This content originally appeared on Level Up Coding - Medium and was authored by Karan Pratap Singh
Deployment of Airflow on AWS ECS
Prerequisite
→ Basic information about airflow and DAG
→ Basic idea about containers and deployment of containers(ECS,k8s etc)
→ Docker
Airflow
Airflow is an open source tool used for scheduling and monitoring workflows. Airflow has a webserver, scheduler and worker nodes as components, webserver is the UI to interact and monitor workflows, scheduler schedules workflows and worker executes scheduled tasks. In Airflow workflows are defined as DAG(Directed Acyclic Graph)
Motivation
Earlier I was using a primitive set-up of airflow in which airflow was installed on multiple ubuntu server and DAGs were copied to $AIRFLOW_HOME/dags/ directory from GitHub as part of a cron job
Issues:
→ The system was not scalable
→ No appropriate versioning on DAGs
→ No monitoring of System(in case any worker is down)
→ no appropriate way of maintaining and versioning airflow variables
To resolve these issues we will use docker image to ship airflow DAGS, plugins and configs as part of docker images
Requirements
- A master node with airflow webserver and scheduler running on it and airflow webserver accessible from the public internet
- Multiple workers with accessibility to the master node(running in the same network as master)

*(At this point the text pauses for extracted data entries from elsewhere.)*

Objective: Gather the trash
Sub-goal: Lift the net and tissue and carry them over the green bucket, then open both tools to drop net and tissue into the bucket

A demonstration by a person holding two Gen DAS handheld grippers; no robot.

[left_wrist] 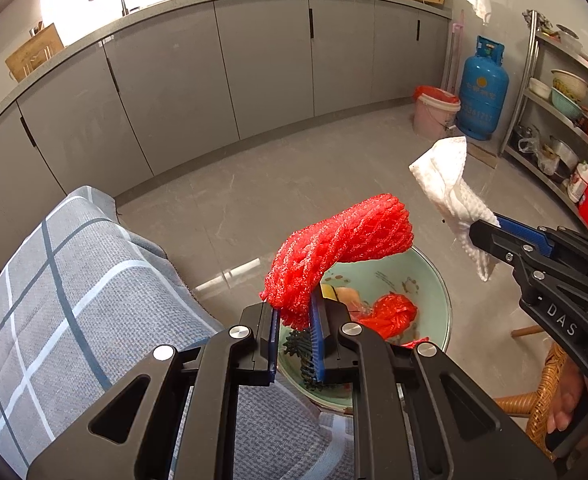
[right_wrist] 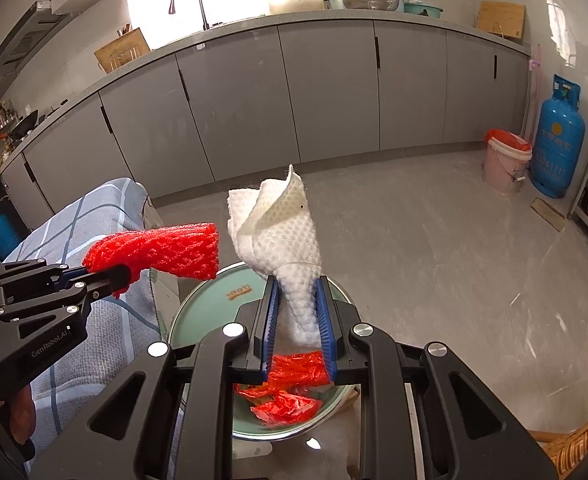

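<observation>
My left gripper (left_wrist: 294, 316) is shut on a red foam net sleeve (left_wrist: 342, 244), which sticks up and to the right over a pale green basin (left_wrist: 434, 280). In the right wrist view that same left gripper (right_wrist: 119, 276) holds the red sleeve (right_wrist: 161, 250) at the left. The right gripper (right_wrist: 298, 308) is shut on a crumpled white foam sheet (right_wrist: 277, 224) standing above the basin (right_wrist: 209, 296). From the left wrist view the right gripper (left_wrist: 484, 232) shows at the right with the white sheet (left_wrist: 450, 184). Red plastic bags (right_wrist: 289, 404) and other scraps lie in the basin.
A grey plaid cloth (left_wrist: 65, 288) covers a seat to the left of the basin. Grey kitchen cabinets (left_wrist: 253, 68) run along the back. A pink bucket with a red liner (left_wrist: 434, 110), a blue gas cylinder (left_wrist: 482, 92) and a steel shelf rack (left_wrist: 566, 120) stand at the right. A wicker chair (left_wrist: 542, 400) is at lower right.
</observation>
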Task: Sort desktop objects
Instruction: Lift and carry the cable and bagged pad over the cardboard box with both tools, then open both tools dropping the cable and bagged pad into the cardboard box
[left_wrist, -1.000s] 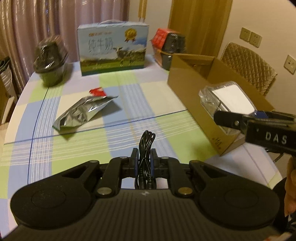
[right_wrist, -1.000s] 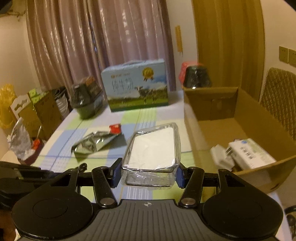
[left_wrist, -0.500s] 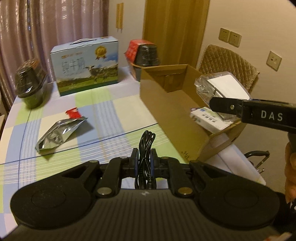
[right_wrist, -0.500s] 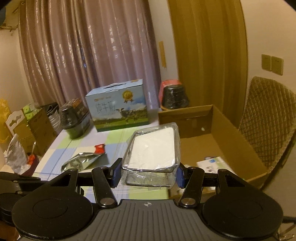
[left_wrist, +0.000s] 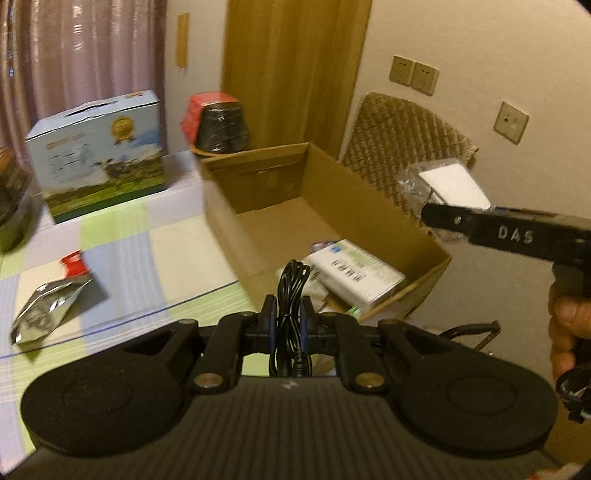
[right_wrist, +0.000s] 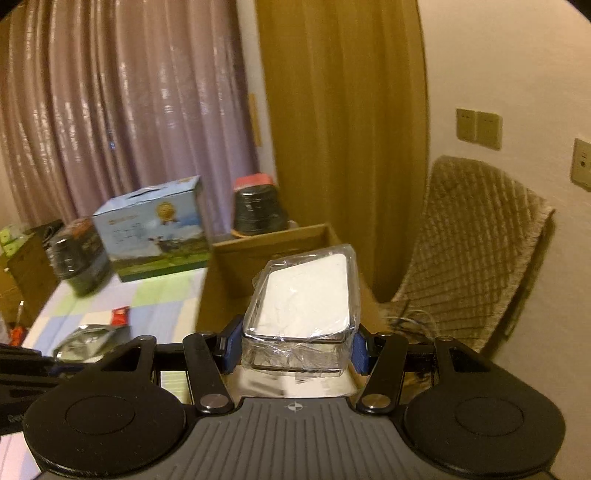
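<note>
My left gripper (left_wrist: 288, 321) is shut on a coiled black cable (left_wrist: 291, 295) and hangs over the near end of the open cardboard box (left_wrist: 369, 192). A white labelled carton (left_wrist: 356, 275) lies inside that box. My right gripper (right_wrist: 295, 349) is shut on a clear plastic-wrapped box with a white top (right_wrist: 306, 299), held above the cardboard box (right_wrist: 273, 240). In the left wrist view that wrapped box (left_wrist: 448, 184) shows at the right, past the box's far wall, in the black right gripper held by a hand (left_wrist: 567, 332). A silver foil pouch (left_wrist: 48, 308) lies on the checked tablecloth.
A blue milk carton case (left_wrist: 99, 155) stands at the back of the table, with black wrapped pots (left_wrist: 221, 125) beside it and at the left edge (right_wrist: 77, 254). A woven chair (right_wrist: 469, 251) stands by the wall right of the box.
Both grippers have swung right and risen, from over the tablecloth to over the cardboard box, each keeping its load. The foil pouch has slid to the left of both views.
</note>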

- (CI/CD) Copying dags to $AIRFLOW_HOME/dags/ and plugins to $AIRFLOW_HOME/plugin directories of all the workers and master nodes
- Mechanism to maintain airflow variables
Steps
- Packaging DAGs, plugins and configs
- Deploying airflow
- CI/CD of DAGs, plugins and configs
Step 1(Packaging)
Creating docker image with Dags and plugins
Dockerfile
ARG BASE_IMAGE
ARG TAG
FROM $BASE_IMAGE:$TAG
COPY ./run-master.sh /opt/
COPY ./run-worker.sh /opt/
COPY ./dags/ /opt/airflow/dags
COPY ./plugin/ /opt/airflow/plugin/
COPY ./config/ /opt/airflow/config/
run-master.sh and run-worker.sh are scripts to run master scheduler and worker
run-master.sh
airflow initdb
airflow variables --import /opt/airflow/config/*
nohup airflow scheduler >> /opt/airflow/logs/scheduler.logs &
nohup airflow flower >> /opt/airflow/logs/flower.logs &
airflow webserver -p 8080
this script import all the JSON configs(key-value pairs) from /opt/airflow/config/ directory and save them into the airflow variable and runs scheduler, flower and webserver
run-worker.sh
airflow initdb
airflow worker
this will start airflow worker on worker nodes
“apache/airflow:latest” can be used as the base image for airflow
$ docker build --build-arg BASE_IMAGE=apache/airflow --build-arg TAG=latest -t airflow:1.0.0 .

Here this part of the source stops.